## Work item
Set down a true copy of the data, with all pictures left out.

+ + + + +

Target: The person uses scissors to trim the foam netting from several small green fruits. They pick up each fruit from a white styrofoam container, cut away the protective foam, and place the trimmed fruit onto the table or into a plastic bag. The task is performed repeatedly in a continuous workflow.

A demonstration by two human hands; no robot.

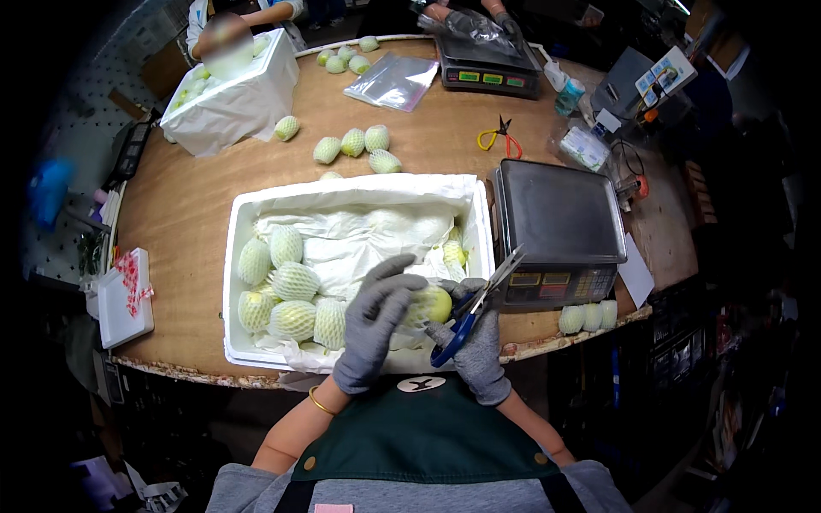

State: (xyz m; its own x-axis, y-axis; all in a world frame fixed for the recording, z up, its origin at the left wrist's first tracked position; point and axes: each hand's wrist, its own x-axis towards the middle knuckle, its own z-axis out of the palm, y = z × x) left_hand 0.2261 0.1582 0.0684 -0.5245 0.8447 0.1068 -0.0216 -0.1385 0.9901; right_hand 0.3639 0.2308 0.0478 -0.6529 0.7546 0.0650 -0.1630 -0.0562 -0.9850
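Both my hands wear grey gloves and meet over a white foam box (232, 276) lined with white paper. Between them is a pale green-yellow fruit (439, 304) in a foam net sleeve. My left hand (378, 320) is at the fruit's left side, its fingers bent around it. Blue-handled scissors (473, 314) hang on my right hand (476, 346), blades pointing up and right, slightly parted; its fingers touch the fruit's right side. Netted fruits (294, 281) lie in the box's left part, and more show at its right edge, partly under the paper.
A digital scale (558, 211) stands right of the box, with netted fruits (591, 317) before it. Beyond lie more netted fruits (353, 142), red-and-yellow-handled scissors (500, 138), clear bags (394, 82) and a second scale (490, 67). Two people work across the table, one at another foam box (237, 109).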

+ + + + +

## Response to this task
Target: The person uses scissors to trim the foam netting from several small green fruits. They pick up each fruit from a white styrofoam container, cut away the protective foam, and place the trimmed fruit onto the table or into a plastic bag. The task is performed repeatedly in a continuous workflow.

A demonstration by two human hands; no robot.


State: (xyz m; its own x-axis, y-axis; all in a world frame fixed for the recording, z up, its origin at the left wrist's first tracked position; point and axes: each hand's wrist, its own x-axis towards the middle knuckle, its own z-axis out of the palm, y = z × x) left_hand 0.2261 0.1582 0.0684 -0.5245 0.8447 0.1068 -0.0216 -0.1385 0.9901; right_hand 0.3639 0.2308 0.0478 -0.6529 0.7546 0.0650 -0.1630 -0.0562 -0.9850
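Both my hands wear grey gloves and meet over a white foam box (232, 276) lined with white paper. Between them is a pale green-yellow fruit (439, 304) in a foam net sleeve. My left hand (378, 320) is at the fruit's left side, its fingers bent around it. Blue-handled scissors (473, 314) hang on my right hand (476, 346), blades pointing up and right, slightly parted; its fingers touch the fruit's right side. Netted fruits (294, 281) lie in the box's left part, and more show at its right edge, partly under the paper.
A digital scale (558, 211) stands right of the box, with netted fruits (591, 317) before it. Beyond lie more netted fruits (353, 142), red-and-yellow-handled scissors (500, 138), clear bags (394, 82) and a second scale (490, 67). Two people work across the table, one at another foam box (237, 109).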

The exercise is done, with nothing more to add.